[COLLECTED DATA — start]

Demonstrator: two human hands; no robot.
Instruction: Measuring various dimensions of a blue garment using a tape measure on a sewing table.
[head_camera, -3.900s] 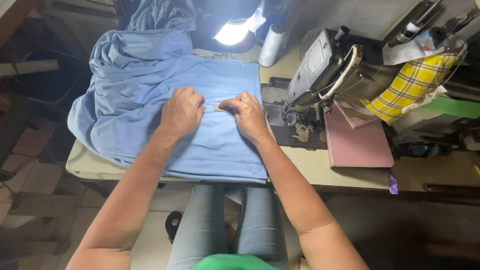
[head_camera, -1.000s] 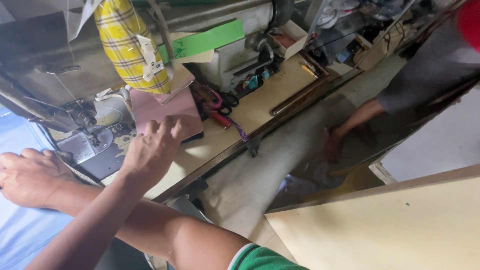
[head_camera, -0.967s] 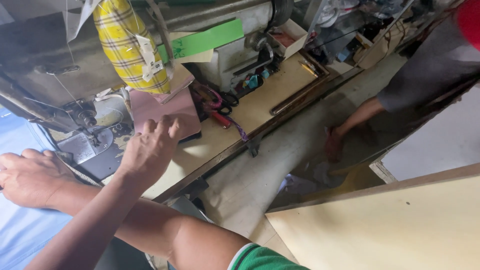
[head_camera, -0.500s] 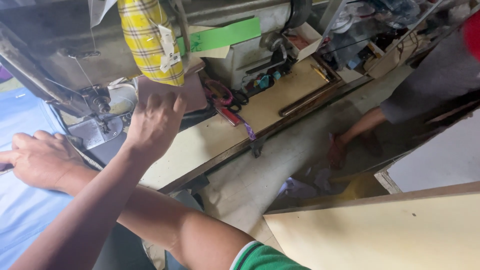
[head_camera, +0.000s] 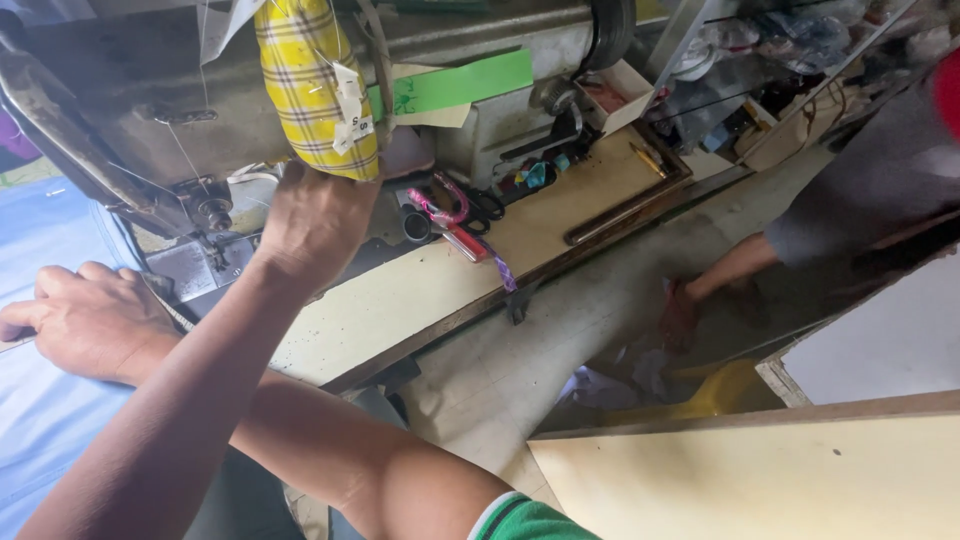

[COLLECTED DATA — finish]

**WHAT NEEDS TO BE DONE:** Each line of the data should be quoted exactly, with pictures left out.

**FINAL ANSWER:**
Demonstrator: two human hands; no robot.
Instruction: Measuring various dimensions of a blue garment using a tape measure on a sewing table.
[head_camera, -3.900s] 
[head_camera, -1.000s] 
[head_camera, -0.967s] 
[head_camera, -0.500s] 
[head_camera, +0.000s] 

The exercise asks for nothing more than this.